Quote: (10-26-2016 10:37 AM)Meat Head Wrote:
Did Ancient Japan and China have more stable economies compared to Rome? Apart from wars with Europe did East Asian kingdoms ever fall?
Depends what you mean by ancient Japan. In the medieval period, it had not one, but two instances of sheer unadulterated luck that kept them from being overrun by the Mongols. In essence, the Mongols attempted to invade it twice: 1274 and 1281. On the first invasion, they were resisted by the samurai clans and forced to retreat to their ships. As they did so, a typhoon destroyed the fleet -- most of the invading army drowned.
The Mongols returned 7 years later, but in the intervening period the samurai had built fortifications on pretty well every conceivable place a navy could beach and land troops.
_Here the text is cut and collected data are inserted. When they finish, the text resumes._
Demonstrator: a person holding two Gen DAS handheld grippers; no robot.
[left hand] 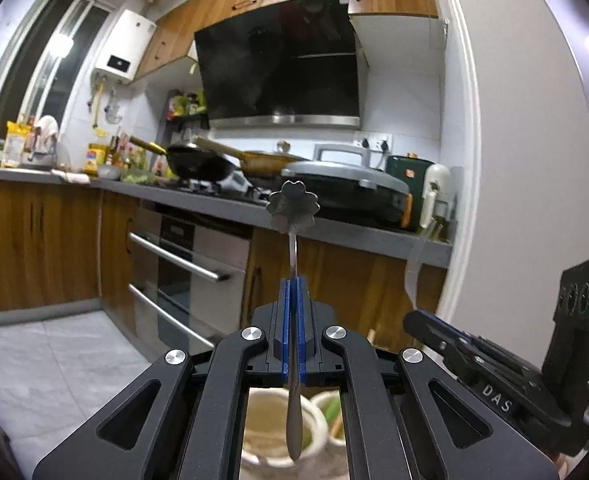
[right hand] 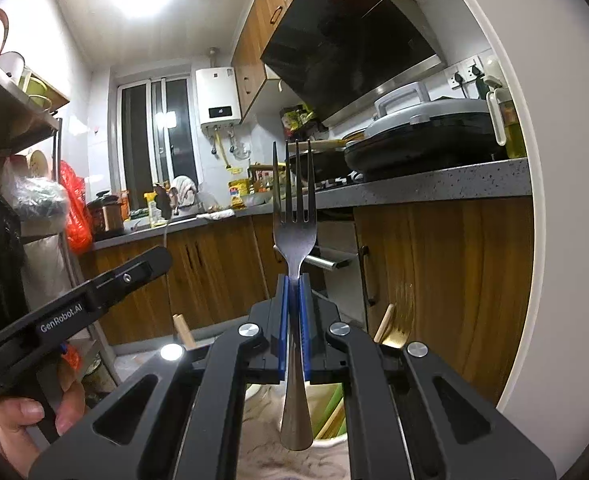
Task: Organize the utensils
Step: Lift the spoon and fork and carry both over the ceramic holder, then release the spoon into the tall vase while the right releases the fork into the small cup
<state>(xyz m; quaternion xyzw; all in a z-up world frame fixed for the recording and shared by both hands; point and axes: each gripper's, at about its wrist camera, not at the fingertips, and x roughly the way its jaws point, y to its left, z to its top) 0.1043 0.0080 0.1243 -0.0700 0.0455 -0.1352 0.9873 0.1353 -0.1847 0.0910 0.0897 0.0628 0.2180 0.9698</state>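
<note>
Two hand-held grippers are each pinching one utensil in a kitchen. The left hand-held gripper (left hand: 293,280) is pressing its blue pads (left hand: 283,320) together on the thin stem of a flower-shaped metal utensil (left hand: 293,204); whether that is a small spoon or something else cannot be told. Its clover-like head is standing up beyond the fingertips, in front of the grey counter (left hand: 334,228), and its handle end is hanging back under the jaws over a cream cup (left hand: 278,424) with a second cup (left hand: 328,408) just beside it holding green and wooden sticks. Further back on that counter a black wok (left hand: 198,162), a golden pan (left hand: 262,160) and a grey-lidded electric griddle (left hand: 346,184) are sitting under the black range hood (left hand: 278,60). At the right edge of the left wrist view the other gripper is showing, black, marked DAS.

The right hand-held gripper (right hand: 293,280) is likewise squeezing its pads (right hand: 281,320) on the neck of a steel fork (right hand: 296,216), tines pointing up and away, handle trailing back over a cup that is holding green chopsticks (right hand: 330,404). To its left, a hand (right hand: 26,420) is gripping the other black tool, labelled GenRobot.AI.
</note>
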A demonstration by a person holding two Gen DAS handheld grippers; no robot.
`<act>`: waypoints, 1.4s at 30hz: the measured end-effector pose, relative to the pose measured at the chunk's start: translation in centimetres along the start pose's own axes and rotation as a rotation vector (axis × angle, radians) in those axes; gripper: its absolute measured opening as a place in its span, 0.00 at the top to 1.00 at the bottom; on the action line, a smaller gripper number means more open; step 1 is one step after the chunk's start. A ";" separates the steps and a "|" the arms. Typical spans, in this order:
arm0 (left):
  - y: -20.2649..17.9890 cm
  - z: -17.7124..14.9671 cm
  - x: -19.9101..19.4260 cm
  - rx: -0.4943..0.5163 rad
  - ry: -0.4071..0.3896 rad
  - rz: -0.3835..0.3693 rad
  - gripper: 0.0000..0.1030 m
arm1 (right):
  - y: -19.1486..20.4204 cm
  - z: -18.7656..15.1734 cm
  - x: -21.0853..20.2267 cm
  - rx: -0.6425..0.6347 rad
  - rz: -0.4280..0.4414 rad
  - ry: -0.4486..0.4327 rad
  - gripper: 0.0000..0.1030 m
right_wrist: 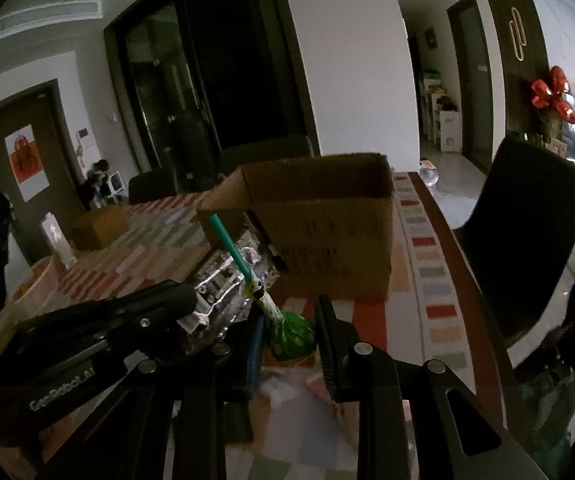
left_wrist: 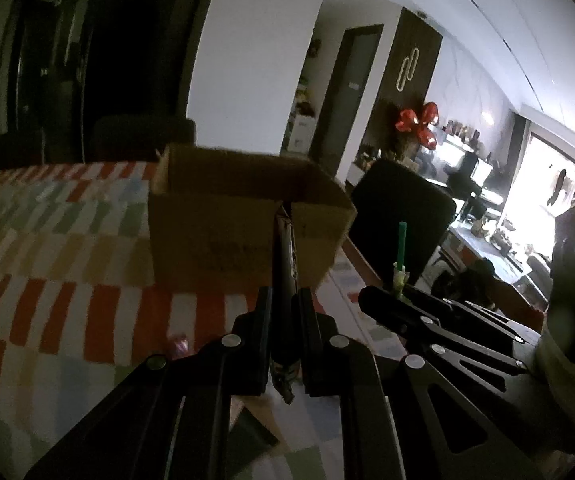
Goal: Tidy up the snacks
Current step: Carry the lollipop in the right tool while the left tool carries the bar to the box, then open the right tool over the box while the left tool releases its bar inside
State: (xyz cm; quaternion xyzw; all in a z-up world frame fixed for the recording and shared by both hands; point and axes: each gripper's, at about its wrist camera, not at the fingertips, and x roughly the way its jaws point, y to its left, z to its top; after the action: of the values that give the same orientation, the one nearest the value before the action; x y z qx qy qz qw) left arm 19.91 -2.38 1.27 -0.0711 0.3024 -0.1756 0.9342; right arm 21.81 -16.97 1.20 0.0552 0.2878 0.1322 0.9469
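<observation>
An open cardboard box (left_wrist: 243,216) stands on the checked tablecloth; it also shows in the right wrist view (right_wrist: 327,232). My left gripper (left_wrist: 284,300) is shut on a flat dark foil snack packet (left_wrist: 285,264), held edge-on just in front of the box. In the right wrist view the same packet (right_wrist: 223,280) looks shiny, at the left gripper's tip. My right gripper (right_wrist: 289,320) is shut on a green wrapped lollipop (right_wrist: 291,334) with a teal stick (right_wrist: 229,246). The lollipop stick (left_wrist: 400,246) also rises beside the left gripper.
A smaller cardboard box (right_wrist: 101,226) and a clear bag (right_wrist: 55,240) sit at the table's far left. A dark chair (right_wrist: 527,240) stands right of the table edge (right_wrist: 447,236). More chairs (left_wrist: 143,136) are behind the table. A small pink item (left_wrist: 179,344) lies on the cloth.
</observation>
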 end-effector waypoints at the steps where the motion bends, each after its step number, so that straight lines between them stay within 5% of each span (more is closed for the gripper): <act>1: 0.1 0.3 0.0 0.000 -0.006 0.001 0.87 | 0.0 0.5 0.3 0.000 0.004 -0.007 0.75; 20: 2.9 8.9 4.1 0.088 -0.087 0.097 0.87 | -1.2 9.4 6.7 0.007 -0.012 -0.014 0.75; 34: 6.0 13.2 11.7 0.034 0.054 0.145 0.86 | -2.9 12.4 12.9 0.002 -0.061 0.089 0.74; 36: 6.2 13.1 11.8 0.036 0.056 0.177 0.78 | -2.9 12.4 13.3 0.004 -0.088 0.112 0.57; 38: 6.2 12.8 11.1 0.051 0.045 0.203 0.62 | -2.9 12.2 12.8 0.007 -0.097 0.103 0.54; 42: 5.7 11.7 9.0 0.089 0.038 0.234 0.55 | -2.5 11.5 11.6 -0.002 -0.085 0.093 0.53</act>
State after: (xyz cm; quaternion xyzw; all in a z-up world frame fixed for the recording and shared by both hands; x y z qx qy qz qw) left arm 35.24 -0.14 4.45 0.0094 0.3183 -0.0798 0.9446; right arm 38.07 -16.44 4.08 0.0359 0.3334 0.0947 0.9373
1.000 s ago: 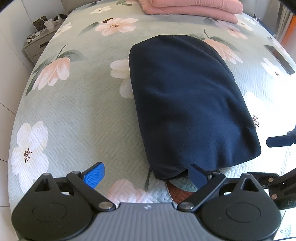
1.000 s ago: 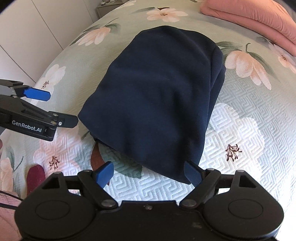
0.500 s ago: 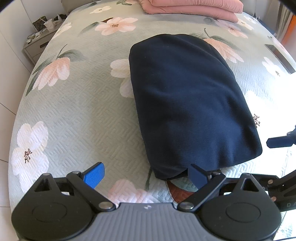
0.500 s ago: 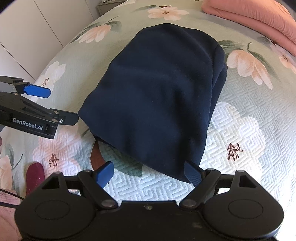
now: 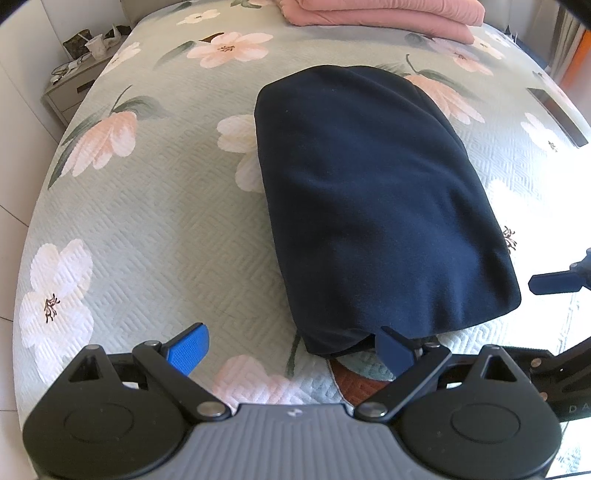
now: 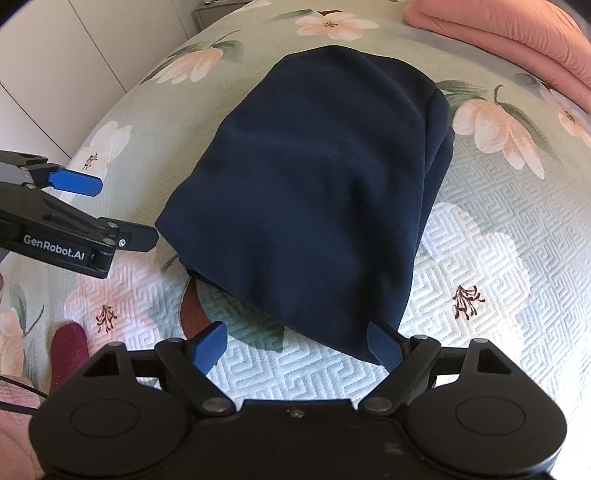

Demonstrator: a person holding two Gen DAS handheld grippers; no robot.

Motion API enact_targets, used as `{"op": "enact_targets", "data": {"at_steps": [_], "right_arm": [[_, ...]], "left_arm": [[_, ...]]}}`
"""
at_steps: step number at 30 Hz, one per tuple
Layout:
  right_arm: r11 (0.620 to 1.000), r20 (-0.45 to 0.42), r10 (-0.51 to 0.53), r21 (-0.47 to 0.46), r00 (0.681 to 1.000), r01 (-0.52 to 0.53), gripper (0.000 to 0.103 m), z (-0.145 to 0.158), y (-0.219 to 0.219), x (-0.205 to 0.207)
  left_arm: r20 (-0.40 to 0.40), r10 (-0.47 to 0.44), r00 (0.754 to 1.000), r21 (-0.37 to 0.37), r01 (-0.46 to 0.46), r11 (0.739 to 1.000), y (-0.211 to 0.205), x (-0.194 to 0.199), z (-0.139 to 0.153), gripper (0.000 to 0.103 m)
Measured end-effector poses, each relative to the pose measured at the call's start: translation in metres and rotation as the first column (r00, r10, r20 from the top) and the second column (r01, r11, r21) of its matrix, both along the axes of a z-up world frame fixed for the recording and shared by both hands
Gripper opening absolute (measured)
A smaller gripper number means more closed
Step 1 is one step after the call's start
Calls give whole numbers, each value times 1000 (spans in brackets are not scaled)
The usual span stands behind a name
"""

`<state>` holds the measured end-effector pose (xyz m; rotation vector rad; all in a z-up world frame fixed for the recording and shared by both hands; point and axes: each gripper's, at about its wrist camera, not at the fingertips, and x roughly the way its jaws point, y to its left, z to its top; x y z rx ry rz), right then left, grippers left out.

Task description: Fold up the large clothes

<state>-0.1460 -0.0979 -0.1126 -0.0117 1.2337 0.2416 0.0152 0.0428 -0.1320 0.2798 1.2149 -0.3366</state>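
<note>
A dark navy garment (image 5: 373, 199) lies folded into a thick rounded bundle on the floral bedspread (image 5: 155, 206); it also shows in the right wrist view (image 6: 317, 192). My left gripper (image 5: 291, 349) is open and empty at the bundle's near left corner, its right fingertip (image 5: 393, 349) touching the fabric edge. My right gripper (image 6: 295, 347) is open and empty at the bundle's near right corner. Each gripper shows in the other's view, the left (image 6: 107, 214) and one finger of the right (image 5: 554, 282).
A folded pink blanket (image 5: 388, 13) lies at the head of the bed. A nightstand (image 5: 70, 88) with clutter stands beyond the bed's far left corner. White cupboards (image 6: 74, 55) line the left side. A dark flat object (image 5: 557, 114) lies at the bed's right edge.
Almost nothing has changed. Both grippers stay open at the bundle's near edge, drifting very slightly; the garment has not moved.
</note>
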Motion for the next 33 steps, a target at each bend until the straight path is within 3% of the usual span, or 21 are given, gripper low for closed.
{"op": "enact_targets", "data": {"at_steps": [33], "right_arm": [[1000, -11, -1, 3, 1000, 1, 98, -4, 0, 3]], "left_arm": [[-12, 0, 1000, -8, 0, 1000, 1, 4, -9, 98]]}}
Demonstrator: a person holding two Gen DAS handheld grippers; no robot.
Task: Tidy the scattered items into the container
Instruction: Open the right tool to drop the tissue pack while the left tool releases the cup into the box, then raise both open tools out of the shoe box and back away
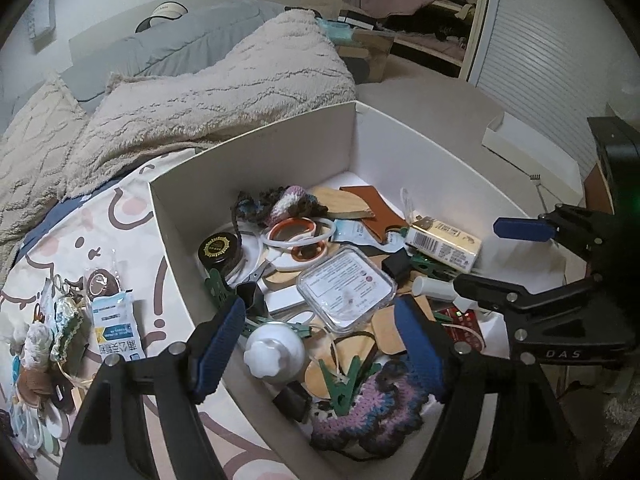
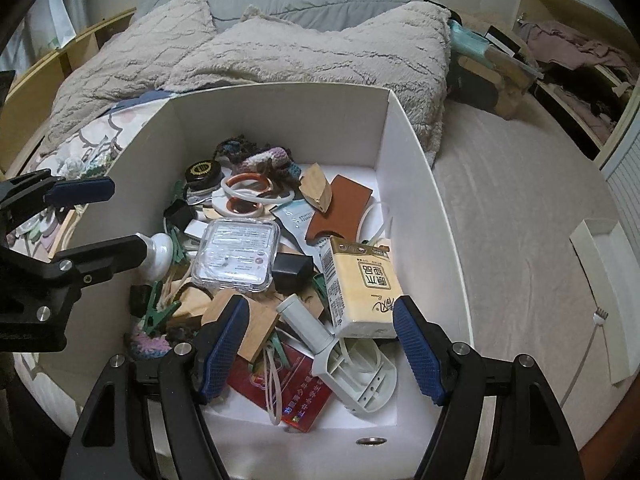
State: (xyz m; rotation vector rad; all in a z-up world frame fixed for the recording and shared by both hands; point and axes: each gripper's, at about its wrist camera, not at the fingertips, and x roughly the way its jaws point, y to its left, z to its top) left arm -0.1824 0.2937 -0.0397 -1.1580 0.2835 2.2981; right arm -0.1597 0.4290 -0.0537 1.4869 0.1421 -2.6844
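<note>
Bed with a rumpled beige fleece blanket (image 2: 304, 52) and grey pillows behind; a patterned sheet (image 1: 132, 216) spreads left of the box. White open box (image 2: 424, 168) sits on the bed, already heaped with small goods. Inside, largest down: cream tissue pack (image 2: 360, 280) leaning at the right wall, clear square plastic case (image 2: 236, 256) mid-pile, crocheted purple-blue mat (image 1: 368, 412) at the near left corner, white bottle (image 1: 276, 352) beside it, brown leather piece (image 2: 340, 208), red card (image 2: 296, 392), black round tin (image 2: 202, 174), orange and white rings (image 2: 248, 196), green clothespin (image 1: 340, 384). Still outside the box: a cluster of scattered items (image 1: 48, 340) on the sheet at far left, including a blue-and-white sachet (image 1: 116, 328), with the box's left wall between them and the pile. Left gripper (image 1: 320, 344) hangs over the box's near left corner, jaws spread wide, nothing between the pads. Right gripper (image 2: 320, 348) hangs over the near right part, jaws likewise apart and empty.
</note>
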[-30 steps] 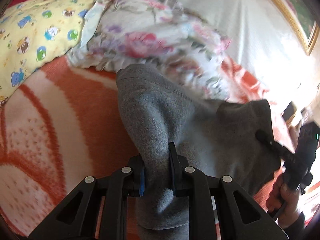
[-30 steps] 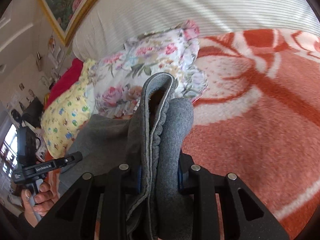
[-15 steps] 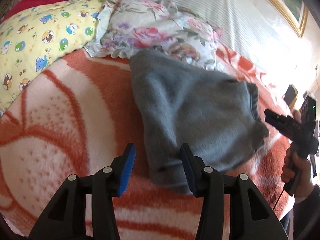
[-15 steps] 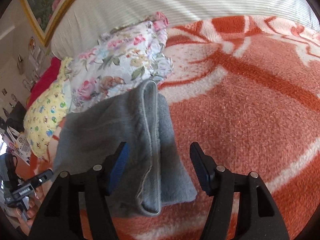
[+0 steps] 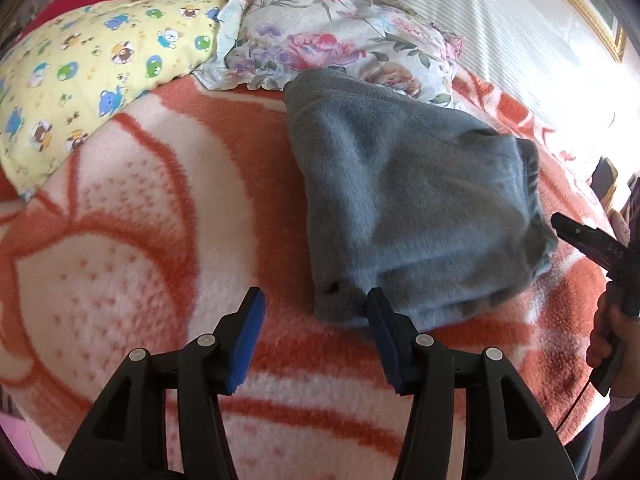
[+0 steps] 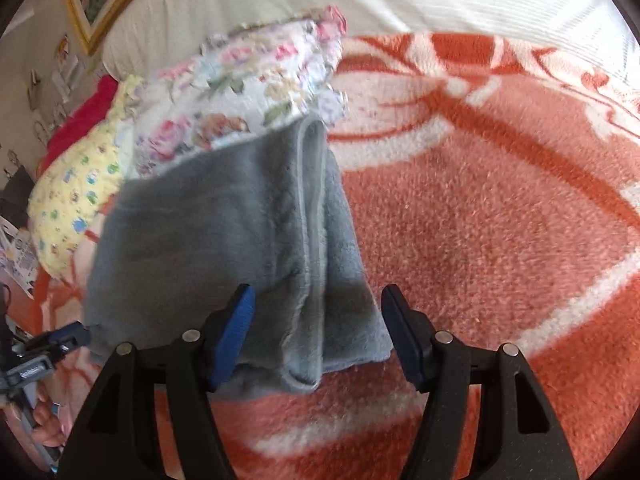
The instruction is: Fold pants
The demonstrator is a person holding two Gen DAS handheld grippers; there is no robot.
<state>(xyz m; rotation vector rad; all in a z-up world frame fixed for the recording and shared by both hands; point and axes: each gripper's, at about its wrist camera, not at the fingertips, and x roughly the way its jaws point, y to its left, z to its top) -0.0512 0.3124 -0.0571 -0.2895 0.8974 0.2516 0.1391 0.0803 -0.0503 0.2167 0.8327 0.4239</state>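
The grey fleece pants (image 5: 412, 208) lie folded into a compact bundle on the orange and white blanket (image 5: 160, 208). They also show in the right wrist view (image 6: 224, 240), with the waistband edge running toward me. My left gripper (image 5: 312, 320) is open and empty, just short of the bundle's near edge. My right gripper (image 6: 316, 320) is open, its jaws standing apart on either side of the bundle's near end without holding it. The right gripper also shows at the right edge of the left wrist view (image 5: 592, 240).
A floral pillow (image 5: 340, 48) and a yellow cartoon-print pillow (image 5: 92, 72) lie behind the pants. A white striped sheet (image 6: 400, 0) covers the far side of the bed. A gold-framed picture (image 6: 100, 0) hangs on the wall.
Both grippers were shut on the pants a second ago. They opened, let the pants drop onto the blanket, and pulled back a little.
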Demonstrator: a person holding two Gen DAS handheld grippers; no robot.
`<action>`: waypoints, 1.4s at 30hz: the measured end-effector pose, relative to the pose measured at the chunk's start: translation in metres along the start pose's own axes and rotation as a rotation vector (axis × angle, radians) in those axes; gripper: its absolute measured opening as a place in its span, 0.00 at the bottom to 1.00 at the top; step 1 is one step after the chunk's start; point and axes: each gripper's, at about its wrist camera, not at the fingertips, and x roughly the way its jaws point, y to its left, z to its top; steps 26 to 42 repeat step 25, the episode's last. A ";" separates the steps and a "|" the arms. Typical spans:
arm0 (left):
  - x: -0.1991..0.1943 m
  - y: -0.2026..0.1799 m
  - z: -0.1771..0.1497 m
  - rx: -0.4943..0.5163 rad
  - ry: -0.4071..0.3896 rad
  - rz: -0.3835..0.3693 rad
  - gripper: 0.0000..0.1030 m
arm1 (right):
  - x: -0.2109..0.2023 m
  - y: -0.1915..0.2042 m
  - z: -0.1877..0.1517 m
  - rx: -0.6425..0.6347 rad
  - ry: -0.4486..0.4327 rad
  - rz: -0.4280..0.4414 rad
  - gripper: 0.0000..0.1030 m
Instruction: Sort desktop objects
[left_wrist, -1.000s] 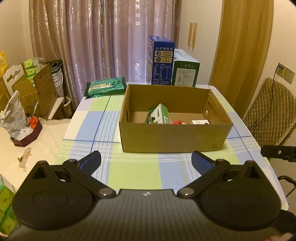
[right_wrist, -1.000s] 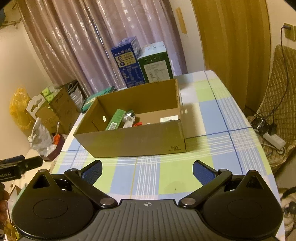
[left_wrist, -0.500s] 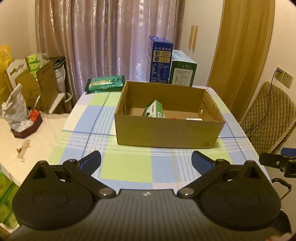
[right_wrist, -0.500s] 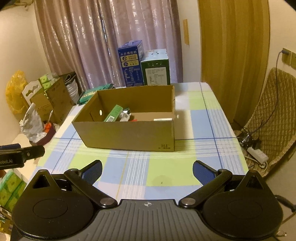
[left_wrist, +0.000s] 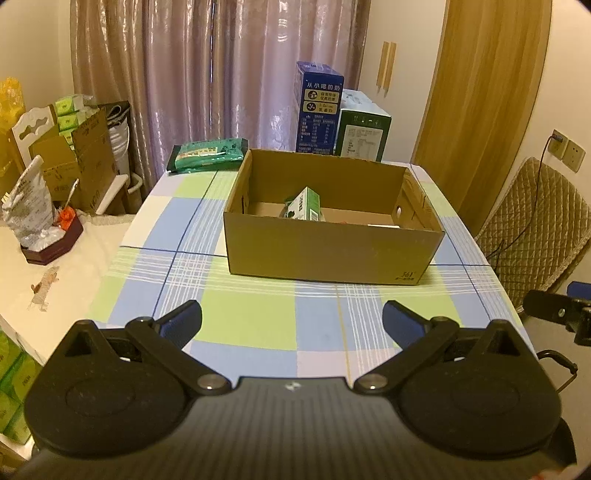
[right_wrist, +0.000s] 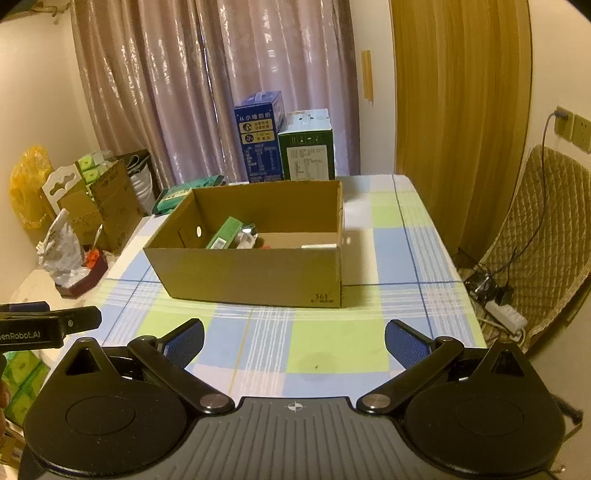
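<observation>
Two grippers are ours, and both are spread wide with nothing between the blue pads. Our left gripper hangs over the near edge of the table, which wears a cloth checked in blue, green and white. Our right gripper hangs over the same near edge, further to the right; from the left camera we see its black tip at the right border, and from the right camera the left one's tip shows at the left border.

Beyond the fingers, near the middle of the table and well apart from both grippers, stands an open cardboard box. Inside it a green carton leans tilted toward the left wall, with a small silvery item just beside it and a flat white piece near the right wall; a bit of red lies between them, too small to make out.

Behind the box, at the far edge, a tall blue box and a dark green box stand upright side by side. A green packet lies flat at the far left corner. Curtains hang behind, and a quilted chair sits to the right of the table.
</observation>
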 end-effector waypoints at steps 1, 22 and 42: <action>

The Mongols sailed around for a few months or so, looking for a beachhead, but another typhoon hit and destroyed their fleet again. (This had been one of the biggest naval invasions in history; 140,000 men in the Mongol horde, only surpassed in size by the D-Day landings 700 years later).
These typhoons were given the name
kamikaze -- divine wind. The Mongols never came back.
Japan was in essence a closed system, isolated on its home islands; it didn't have a massive population problem throughout much of its history, and wasn't that advanced compared to Imperial China. It was an essentially Paleolithic culture as late as 200 BC, when Rome was heading into the apex of its power. It only took on a permanent capital around 710 AD. The 'golden age' for Japan seems to have been roughly the early European medieval period, 784 - 1183, the Heian Period.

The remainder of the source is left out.